HENRI CARTIER-BRESSON : 1908-2004, photographe et
dessinateur français.
« Une photographie est pour moi la reconnaissance simultanée, dans une fraction de seconde, d’une part de la signification d’un fait, et, de l’autre, d’une organisation rigoureuse des formes
perçues visuellement qui expriment ce fait. »
GERMANO CELANT : critique d’art italien,
inventeur de la dénomination du groupe Arte povera, né en 1940.
« Ce que les artistes voulaient faire sentir, c’était la dimension mythique de l’expérience humaine. » (à propos de l’arte povera).
MICHEL DE CERTEAU : 1925-1986,
intellectuel français.
« Danser sur une corde, c’est de moment en moment maintenir un équilibre en le recréant à chaque pas grâce à de nouvelles interventions ; c’est conserver un rapport qui n’est jamais
acquis et qu’une incessante invention renouvelle en ayant l’air de le garder. L’art de faire est ainsi admirablement défini, d’autant plus qu’en effet le pratiquant lui-même fait partie de
l’équilibre qu’il modifie sans le compromettre. »
in L’invention du quotidien. 1. Arts de faire. 1980.
« L’espace est un lieu pratiqué. »
GASTON CHAISSAC : 1910-1964, peintre et
artiste français, apparenté à l’Art Brut.
« Je pense que le Titien avait fait un magnifique portrait d’un de nos rois de France simplement d’après son effigie sur une pièce de monnaie et je pense que de bons peintres devraient se
rappeler ça et faire des portraits d’après des effigies des gros sous et aussi et surtout d’après les effigies d’inconnus exécutés par des inconnus dans les pissotières, les waters ou sur un mur
quelconque. Il faut être peu sensible au pittoresque pour ne pas en éprouver l’envie. » (décembre 1946).
« La civilisation est aussi une des premières causes de la mort du côté enfantin de l’homme. Les audaces d’artistes sont assez proches des audaces d’enfants. » (17 novembre 1947).
« Les hommes se comportent dans l’existence comme au lit. Lorsqu’ils sont las d’être sur le dos ou sur le ventre, ils se mettent sur le côté et ça les repose. »
« Le public n’a pas l’air d’avoir conscience que c’est aux intellectuels de faire de l’art brut puisqu’ils sont malhabiles de leurs mains. » (mai 1948).
« Les tableaux me font penser à ces primeurs qu’on récolte parfois en arrière saison et qu’on accueille souvent comme une bénédiction. » (10 juin 1948).

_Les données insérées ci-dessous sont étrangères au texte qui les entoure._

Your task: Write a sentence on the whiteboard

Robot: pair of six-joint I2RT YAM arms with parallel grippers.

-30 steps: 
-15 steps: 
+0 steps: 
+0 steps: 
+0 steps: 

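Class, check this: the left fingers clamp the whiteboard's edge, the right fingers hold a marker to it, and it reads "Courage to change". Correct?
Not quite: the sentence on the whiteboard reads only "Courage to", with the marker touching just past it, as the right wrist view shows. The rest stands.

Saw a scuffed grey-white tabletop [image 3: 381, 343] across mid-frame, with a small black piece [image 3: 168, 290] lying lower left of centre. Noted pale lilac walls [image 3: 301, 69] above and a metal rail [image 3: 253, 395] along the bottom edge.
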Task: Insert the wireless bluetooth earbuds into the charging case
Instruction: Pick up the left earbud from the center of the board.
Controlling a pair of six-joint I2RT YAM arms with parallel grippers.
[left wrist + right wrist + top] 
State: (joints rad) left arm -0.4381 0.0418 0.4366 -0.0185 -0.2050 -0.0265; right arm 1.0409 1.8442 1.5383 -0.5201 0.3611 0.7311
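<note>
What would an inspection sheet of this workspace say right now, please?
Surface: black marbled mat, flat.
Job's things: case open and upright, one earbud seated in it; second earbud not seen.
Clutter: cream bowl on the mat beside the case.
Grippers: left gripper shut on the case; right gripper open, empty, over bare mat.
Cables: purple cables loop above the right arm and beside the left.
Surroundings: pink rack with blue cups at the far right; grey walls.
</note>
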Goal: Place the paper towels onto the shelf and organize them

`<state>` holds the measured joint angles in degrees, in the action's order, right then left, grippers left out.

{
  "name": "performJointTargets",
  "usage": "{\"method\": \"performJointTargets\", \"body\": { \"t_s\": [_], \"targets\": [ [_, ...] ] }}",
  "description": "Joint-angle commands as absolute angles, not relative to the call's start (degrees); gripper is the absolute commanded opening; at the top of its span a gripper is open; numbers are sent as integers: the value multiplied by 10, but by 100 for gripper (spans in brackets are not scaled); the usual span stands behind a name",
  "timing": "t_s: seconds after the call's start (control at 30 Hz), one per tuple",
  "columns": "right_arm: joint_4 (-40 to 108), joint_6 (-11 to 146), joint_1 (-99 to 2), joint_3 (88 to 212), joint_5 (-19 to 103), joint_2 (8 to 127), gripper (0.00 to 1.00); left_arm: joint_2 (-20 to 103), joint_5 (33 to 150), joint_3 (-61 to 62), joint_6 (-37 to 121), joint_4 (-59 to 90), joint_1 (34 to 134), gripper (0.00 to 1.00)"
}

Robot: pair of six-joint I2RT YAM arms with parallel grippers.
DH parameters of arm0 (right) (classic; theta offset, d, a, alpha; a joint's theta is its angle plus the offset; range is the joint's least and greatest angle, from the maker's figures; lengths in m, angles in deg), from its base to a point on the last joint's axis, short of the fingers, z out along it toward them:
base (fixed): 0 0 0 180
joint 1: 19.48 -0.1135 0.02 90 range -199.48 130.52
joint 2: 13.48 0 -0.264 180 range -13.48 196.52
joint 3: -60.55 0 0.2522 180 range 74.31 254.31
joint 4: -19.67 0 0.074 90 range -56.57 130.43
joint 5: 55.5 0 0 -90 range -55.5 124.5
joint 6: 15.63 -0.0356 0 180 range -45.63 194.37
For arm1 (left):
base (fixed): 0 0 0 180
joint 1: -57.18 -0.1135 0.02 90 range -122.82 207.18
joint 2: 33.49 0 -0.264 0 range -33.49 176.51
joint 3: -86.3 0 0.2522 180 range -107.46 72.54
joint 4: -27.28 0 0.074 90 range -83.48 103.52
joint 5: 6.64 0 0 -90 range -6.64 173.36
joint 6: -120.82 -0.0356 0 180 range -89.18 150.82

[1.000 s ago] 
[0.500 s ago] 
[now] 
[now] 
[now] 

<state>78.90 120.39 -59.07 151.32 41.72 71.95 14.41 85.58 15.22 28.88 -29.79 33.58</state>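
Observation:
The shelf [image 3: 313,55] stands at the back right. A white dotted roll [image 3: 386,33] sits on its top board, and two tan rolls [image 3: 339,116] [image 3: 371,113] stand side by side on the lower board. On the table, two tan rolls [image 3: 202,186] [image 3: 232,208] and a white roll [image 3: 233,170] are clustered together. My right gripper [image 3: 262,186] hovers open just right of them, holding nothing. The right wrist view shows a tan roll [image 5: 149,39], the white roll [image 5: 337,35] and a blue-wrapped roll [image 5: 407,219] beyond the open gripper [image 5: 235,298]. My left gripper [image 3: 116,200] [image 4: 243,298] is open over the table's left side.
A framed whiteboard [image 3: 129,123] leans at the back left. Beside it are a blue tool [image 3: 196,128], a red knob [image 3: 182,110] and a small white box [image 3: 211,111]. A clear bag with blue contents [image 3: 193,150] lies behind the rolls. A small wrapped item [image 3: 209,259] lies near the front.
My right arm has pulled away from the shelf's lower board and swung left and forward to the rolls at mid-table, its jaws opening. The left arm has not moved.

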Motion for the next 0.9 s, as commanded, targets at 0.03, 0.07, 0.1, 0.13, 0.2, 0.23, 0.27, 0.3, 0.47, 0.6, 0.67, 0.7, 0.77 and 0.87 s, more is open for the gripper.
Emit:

« Je comprend l’ambition de Dubuffet de vouloir dessiner comme un enfant puisqu’il faut ressembler à un enfant pour entrer dans le royaume des cieux. » (10 juin 1948).

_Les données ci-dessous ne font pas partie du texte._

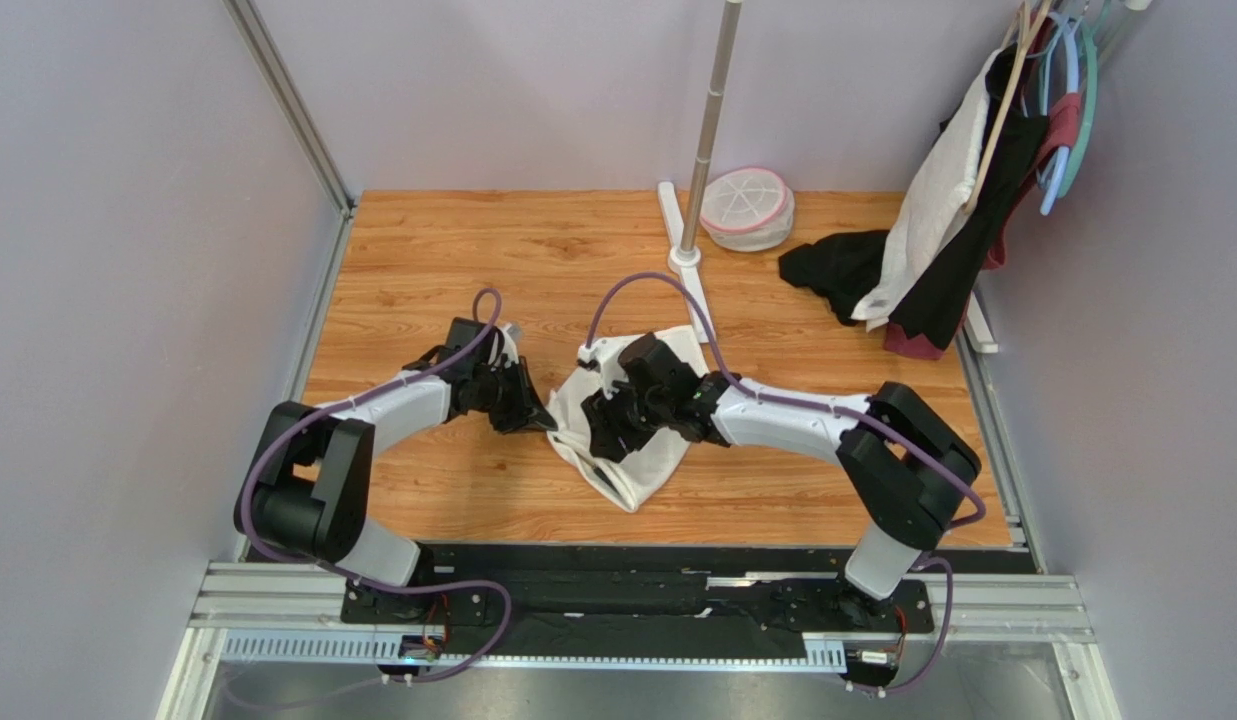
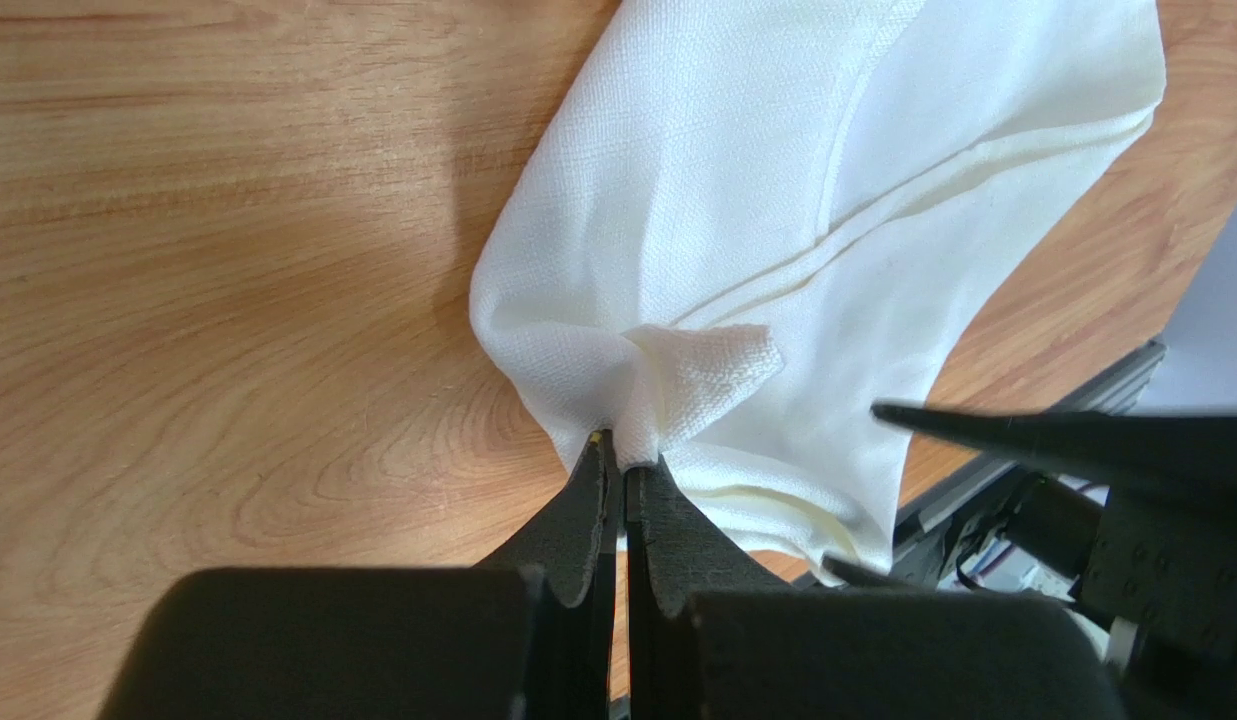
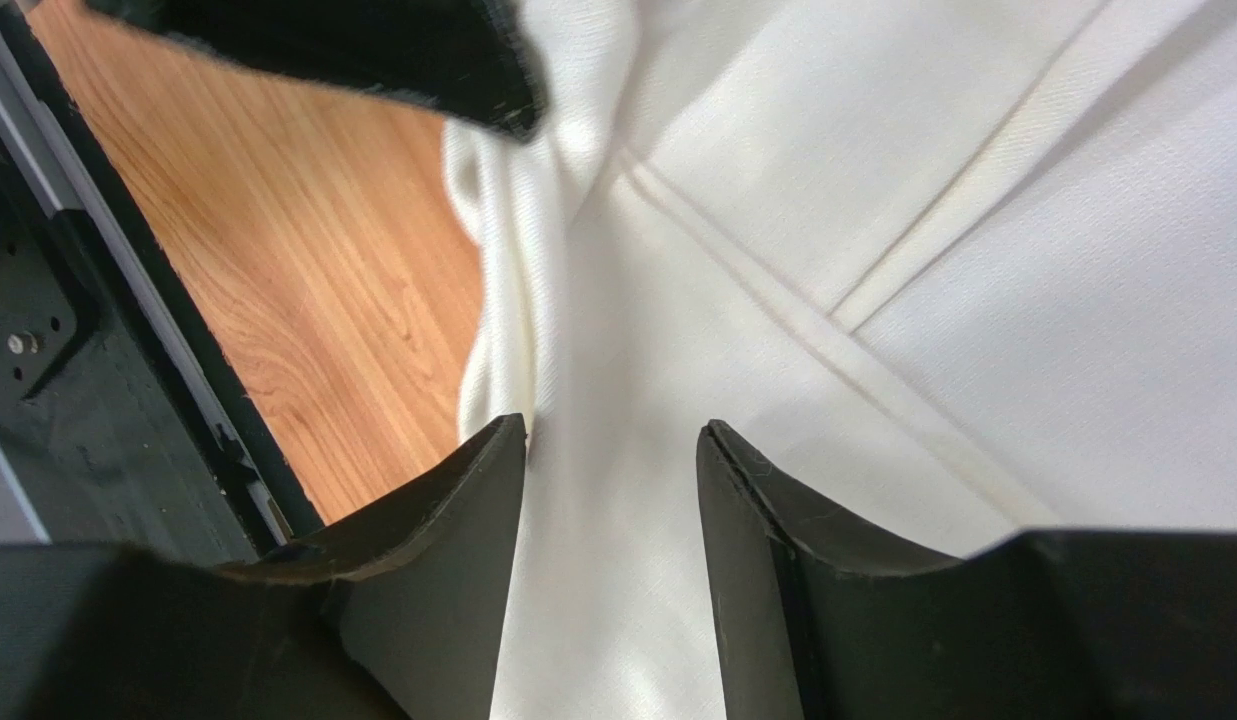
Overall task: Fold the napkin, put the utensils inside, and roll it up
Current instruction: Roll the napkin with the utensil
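The cream-white napkin (image 1: pixel 636 474) lies bunched and partly folded on the wooden table between my two grippers. My left gripper (image 1: pixel 545 422) is at its left edge; in the left wrist view it (image 2: pixel 624 446) is shut on a pinched fold of the napkin (image 2: pixel 820 210). My right gripper (image 1: pixel 608 426) hovers over the middle of the cloth. In the right wrist view it (image 3: pixel 611 437) is open, jaws apart, with the napkin (image 3: pixel 955 225) spread under and between them. No fork is in view.
A metal pole on a white base (image 1: pixel 684 240) and a round white mesh container (image 1: pixel 747 207) stand at the back. A black cloth (image 1: pixel 832 270) and hanging garments (image 1: pixel 962 188) are at the back right. A black rail (image 1: pixel 654 563) runs along the near edge.
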Available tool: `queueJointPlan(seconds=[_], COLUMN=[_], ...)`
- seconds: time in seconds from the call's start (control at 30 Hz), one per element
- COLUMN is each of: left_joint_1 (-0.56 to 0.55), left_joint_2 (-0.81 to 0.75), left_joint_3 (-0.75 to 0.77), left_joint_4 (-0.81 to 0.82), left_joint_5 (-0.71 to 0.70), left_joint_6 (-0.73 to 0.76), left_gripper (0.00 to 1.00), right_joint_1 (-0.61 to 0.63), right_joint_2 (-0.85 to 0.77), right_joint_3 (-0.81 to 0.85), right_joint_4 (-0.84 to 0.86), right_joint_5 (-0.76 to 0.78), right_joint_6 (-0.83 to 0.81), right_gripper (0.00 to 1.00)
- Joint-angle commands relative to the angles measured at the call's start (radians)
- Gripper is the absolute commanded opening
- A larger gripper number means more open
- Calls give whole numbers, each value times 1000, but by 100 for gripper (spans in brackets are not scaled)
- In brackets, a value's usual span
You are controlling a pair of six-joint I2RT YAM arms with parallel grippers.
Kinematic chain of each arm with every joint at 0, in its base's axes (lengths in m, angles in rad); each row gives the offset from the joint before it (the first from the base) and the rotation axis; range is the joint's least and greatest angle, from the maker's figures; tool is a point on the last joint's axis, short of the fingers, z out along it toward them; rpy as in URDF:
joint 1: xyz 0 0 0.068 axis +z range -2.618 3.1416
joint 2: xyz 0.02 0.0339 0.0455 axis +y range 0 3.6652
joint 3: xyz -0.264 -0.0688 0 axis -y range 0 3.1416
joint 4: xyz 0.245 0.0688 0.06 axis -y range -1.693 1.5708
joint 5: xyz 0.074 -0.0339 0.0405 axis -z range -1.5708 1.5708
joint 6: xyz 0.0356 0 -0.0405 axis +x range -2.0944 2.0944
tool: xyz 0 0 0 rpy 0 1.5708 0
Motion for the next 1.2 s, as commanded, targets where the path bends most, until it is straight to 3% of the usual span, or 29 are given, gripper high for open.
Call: queueJointPlan(seconds=[0.0,0.6,0.93,1.17], left_joint_1=[11,14,14,14], left_joint_2=[26,25,25,30], left_joint_3=[41,59,59,58], left_joint_4=[-32,-54,-54,-51], left_joint_5=[29,28,32,37], left_joint_6=[54,73,74,74], left_gripper=[0,0,0,0], right_joint_1=[118,381,477,507], right_joint_2=[-82,-81,-32,30], right_joint_3=[-52,-65,-29,-19], right_joint_4=[-10,-33,-58,-56], right_joint_5=[253,650,769,818], right_joint_6=[-27,-60,-88,-114], right_gripper=[54,54,53,42])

« C’est en tant que bricoleur que je peins. » (25 mai 1948).
« L’imagination, l’astuce etc. c’est quelque chose qu’on peut développer en s’entraînant, c’est comme pour les muscles. » (16 juin 1948).
« Ça me semble très naturel de construire des statuettes avec des bouts de bois brut, ne fait-on pas des maisons avec des pierres ? » (17 juin 1948).
« A propos de l’art brut : Vinci disait que pour peindre, il ne fallait pas faire des travaux manuels et ça devait être vrai que ça empêchait de faire du travail perlé en peinture mais pour de l’art brut ça doit être tout le contraire et c’est certainement conseillable pour l’art brut de se rusticiter par des besognes appropriées. » (17 juin 1948).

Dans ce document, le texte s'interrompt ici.